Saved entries

..............................

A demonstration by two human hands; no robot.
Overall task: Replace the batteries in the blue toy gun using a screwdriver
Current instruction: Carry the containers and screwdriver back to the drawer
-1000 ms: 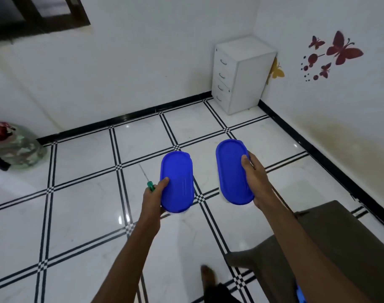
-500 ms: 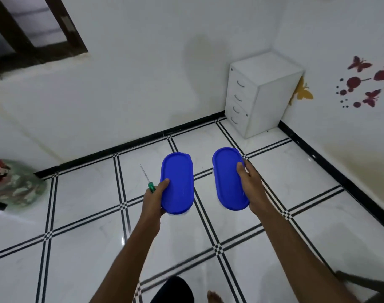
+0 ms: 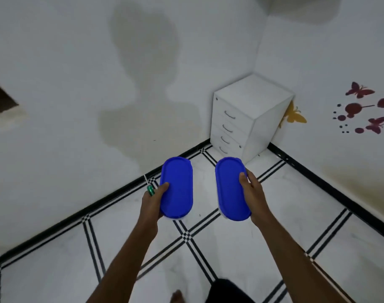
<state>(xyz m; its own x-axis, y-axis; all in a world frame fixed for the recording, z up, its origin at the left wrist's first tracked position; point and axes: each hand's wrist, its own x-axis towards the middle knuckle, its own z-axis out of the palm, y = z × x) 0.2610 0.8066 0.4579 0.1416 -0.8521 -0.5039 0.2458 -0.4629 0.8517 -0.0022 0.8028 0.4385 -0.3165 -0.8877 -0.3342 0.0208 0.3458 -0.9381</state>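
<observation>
- Room corner ahead: white drawer unit (image 3: 248,119) against both walls, black skirting (image 3: 125,189) along the tiled floor (image 3: 296,211).
- Open floor between hands and unit.
- Left hand (image 3: 152,202) grips left blue-lidded container (image 3: 176,186), thumb on lid; green-handled screwdriver (image 3: 149,188) held alongside.
- Right hand (image 3: 253,193) grips right blue-lidded container (image 3: 230,189), thumb on lid.
- Containers apart, side by side; toy gun not visible.
</observation>
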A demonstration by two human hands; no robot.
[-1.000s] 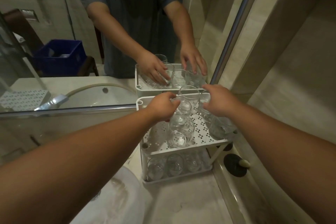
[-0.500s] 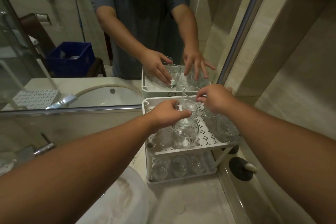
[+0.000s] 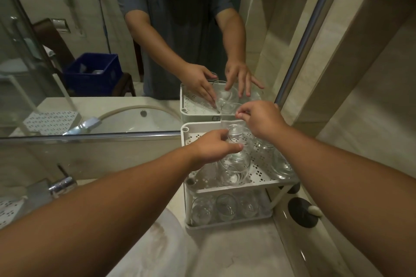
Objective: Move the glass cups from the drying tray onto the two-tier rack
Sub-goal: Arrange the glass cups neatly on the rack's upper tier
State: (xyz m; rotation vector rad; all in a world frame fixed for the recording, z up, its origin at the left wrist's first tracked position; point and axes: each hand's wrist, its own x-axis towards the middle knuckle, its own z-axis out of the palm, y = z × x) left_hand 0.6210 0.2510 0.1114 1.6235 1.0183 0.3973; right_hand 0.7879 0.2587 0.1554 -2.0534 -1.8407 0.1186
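Note:
The white two-tier rack [image 3: 227, 189] stands on the counter against the mirror. Several clear glass cups sit on its upper tier, one at the front [image 3: 234, 170] and others at the right [image 3: 281, 164]; more fill the lower tier [image 3: 225, 207]. My left hand [image 3: 211, 148] is over the upper tier, with thumb and fingers closed around a glass cup [image 3: 236, 135] near the back. My right hand [image 3: 261, 119] hovers at the back of the rack, its thumb and forefinger pinching the rim of a tall cup [image 3: 231, 109]. My hands hide both cups' bases.
A mirror [image 3: 90, 51] behind the rack reflects me and the rack. A white sink basin [image 3: 162, 245] lies at the lower left, with a chrome tap [image 3: 60, 186] beyond it. A perforated white tray corner [image 3: 6, 209] shows at far left. A black round object [image 3: 302, 213] sits beside the rack.
My right hand moved from the rack's right side to the back, onto a cup's rim. My left hand shifted slightly toward the back, still around its cup.

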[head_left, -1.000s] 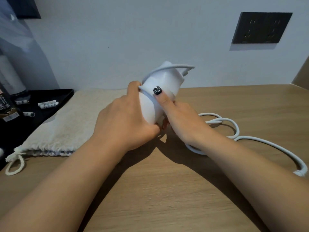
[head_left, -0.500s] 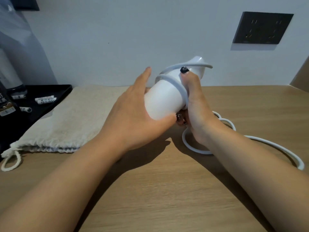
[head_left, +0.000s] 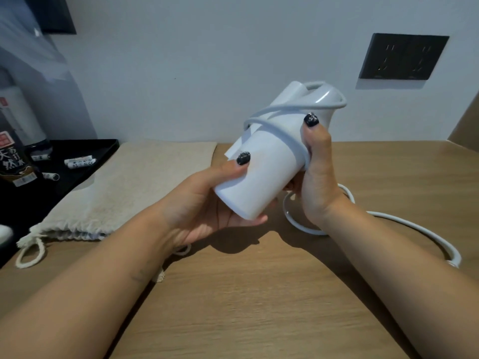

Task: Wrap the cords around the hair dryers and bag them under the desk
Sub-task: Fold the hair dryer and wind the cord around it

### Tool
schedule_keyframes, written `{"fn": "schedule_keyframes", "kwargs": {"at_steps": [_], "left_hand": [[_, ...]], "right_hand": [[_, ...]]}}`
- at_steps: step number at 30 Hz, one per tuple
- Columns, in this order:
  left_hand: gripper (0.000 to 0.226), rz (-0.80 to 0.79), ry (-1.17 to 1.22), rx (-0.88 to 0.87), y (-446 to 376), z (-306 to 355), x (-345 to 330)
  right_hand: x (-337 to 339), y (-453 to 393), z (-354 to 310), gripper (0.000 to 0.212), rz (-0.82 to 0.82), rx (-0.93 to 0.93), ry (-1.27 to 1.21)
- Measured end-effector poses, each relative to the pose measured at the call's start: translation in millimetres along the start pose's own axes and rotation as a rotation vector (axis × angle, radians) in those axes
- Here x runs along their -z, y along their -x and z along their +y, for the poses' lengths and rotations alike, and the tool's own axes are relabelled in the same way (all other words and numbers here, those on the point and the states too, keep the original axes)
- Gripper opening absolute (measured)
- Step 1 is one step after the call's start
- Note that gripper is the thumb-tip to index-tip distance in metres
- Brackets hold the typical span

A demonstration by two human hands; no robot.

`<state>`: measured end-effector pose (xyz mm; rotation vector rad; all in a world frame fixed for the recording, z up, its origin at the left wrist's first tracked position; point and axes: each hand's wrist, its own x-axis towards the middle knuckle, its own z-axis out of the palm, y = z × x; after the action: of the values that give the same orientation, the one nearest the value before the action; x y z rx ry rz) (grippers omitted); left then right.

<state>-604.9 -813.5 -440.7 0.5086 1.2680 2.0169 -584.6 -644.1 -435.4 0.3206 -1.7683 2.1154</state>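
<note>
A white hair dryer [head_left: 264,174] is held tilted above the wooden desk [head_left: 259,294], its barrel end pointing at me. My left hand [head_left: 207,203] grips the barrel from below, thumb on top. My right hand [head_left: 317,172] holds the dryer's right side and pinches the white cord [head_left: 285,110] against it. The cord loops around the dryer's upper part, then trails in a curve over the desk to the right [head_left: 404,224]. A beige drawstring bag [head_left: 124,190] lies flat on the desk to the left.
A black tray [head_left: 85,156] with small white tubes sits at the far left, next to a dark bottle [head_left: 13,161]. A black wall socket [head_left: 403,57] is on the white wall at the upper right. The bag's drawstring [head_left: 28,255] lies near the desk's left edge.
The dryer has been lifted and tilted further. My left hand shifted from an open touch to a grip under the barrel. My right hand drew the cord farther around the dryer.
</note>
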Motion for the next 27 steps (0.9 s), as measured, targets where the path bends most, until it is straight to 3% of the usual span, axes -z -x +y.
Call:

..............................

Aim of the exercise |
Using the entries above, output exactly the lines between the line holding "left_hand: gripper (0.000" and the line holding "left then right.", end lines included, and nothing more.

Your solution |
  left_hand: gripper (0.000 to 0.226), rz (-0.80 to 0.79), ry (-1.17 to 1.22), rx (-0.88 to 0.87), y (-446 to 376), z (-306 to 355), x (-345 to 330)
  right_hand: x (-337 to 339), y (-453 to 393), z (-354 to 310), gripper (0.000 to 0.212), rz (-0.82 to 0.82), rx (-0.93 to 0.93), ry (-1.27 to 1.21)
- Measured end-effector poses, each relative to the pose measured at the call's start: translation in millimetres along the start pose's own axes and rotation as a rotation vector (axis × angle, radians) in those axes
- Here x runs along their -z, y along their -x and z along their +y, for the poses' lengths and rotations alike, and the tool's own axes are relabelled in the same way (all other words and numbers here, those on the point and the states too, keep the original axes)
- Gripper opening absolute (measured)
- Step 1 is one step after the call's start
- Note that gripper is the thumb-tip to index-tip distance in metres
- Brackets hold the typical span

A demonstration by two human hands; no robot.

`<state>`: measured end-effector pose (xyz mm; rotation vector rad; all in a world frame fixed for the recording, z up, its origin at the left wrist's first tracked position; point and axes: each hand's wrist, its own x-axis towards the middle knuckle, its own z-axis out of the palm, y = z × x; after the action: of the values that give the same orientation, the one nearest the value before the action; x y z rx ry rz) (grippers omitted); left then right.

Work on this exercise is finished.